NOW, THEREFORE, in consideration of the premises and the mutual promises set forth herein and for other good and valuable consideration, the receipt and sufficiency of which are hereby acknowledged, the Parties, each intending to be legally bound, hereby agree as follows:
ARTICLE 1
CERTAIN DEFINITIONS
Section 1.1 Definitions. As used in this Agreement, the following terms have the respective meanings set forth below.
“Additional ENVI SEC Reports” has the meaning set forth in Section 4.7.
“Affiliate” means, with respect to any Person, any other Person who directly or indirectly, through one or more intermediaries, controls, is controlled by, or is under common control with, such Person. The term “Control” or “control” means the possession, directly or indirectly, of the power to direct or cause the direction of the management and policies of a Person, whether through the ownership of voting securities, by Contract or otherwise, and the terms “controlled” and “controlling” have meanings correlative thereto. Notwithstanding the foregoing or anything to the
3
contrary herein, the Affiliates of the ENVI Sponsor shall not be deemed to include Canaccord Genuity LLC.
“Affiliate Agreements” has the meaning set forth in Section 3.7(a)(xv).
“Aggregate Closing PIPE Proceeds” means the aggregate cash proceeds actually received in respect of the PIPE Financing (whether on or prior to the Closing Date) and held in a bank account owned and controlled by an ENVI Party on the Closing Date (and, for the avoidance of doubt, after giving effect to the funding of the PIPE Financing on such date and before giving effect to the payment of any Unpaid ENVI Expenses or Unpaid ENVI Liabilities). Notwithstanding the foregoing, in no event shall the Aggregate Closing PIPE Proceeds include any cash that is ENVI Excluded Cash.

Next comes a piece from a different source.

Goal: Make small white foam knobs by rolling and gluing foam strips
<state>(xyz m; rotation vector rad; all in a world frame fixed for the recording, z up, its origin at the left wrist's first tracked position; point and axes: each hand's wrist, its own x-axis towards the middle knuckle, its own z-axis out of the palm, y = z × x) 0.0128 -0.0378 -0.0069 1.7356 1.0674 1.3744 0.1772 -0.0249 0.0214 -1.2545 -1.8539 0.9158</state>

“Aggregate Transaction Proceeds” means an amount equal to (a) the sum of (i) the aggregate cash proceeds available for release to any ENVI Party from the Trust Account in connection with the transactions contemplated hereby (which amount, for the avoidance of doubt and without duplication, shall be calculated after giving effect to the ENVI Shareholder Redemption (i.e., reduced by the aggregate amount payable with respect to all ENVI Shareholder Redemptions, notwithstanding that such amounts may not have been paid out of the Trust Account at such time) and the distribution of any other amounts paid or payable to any Person other than an ENVI Party (or, if so requested in writing by the Company and agreed to in writing by ENVI prior to the Effective Time, the Company) from the Trust Account as provided in the Trust Agreement (i.e., reduced by any distribution of any such other amounts) (collectively, the “Trust Satisfied Obligations”)) and (ii) the Aggregate Closing PIPE Proceeds, minus (b) the Unpaid ENVI Expenses and the Unpaid ENVI Liabilities.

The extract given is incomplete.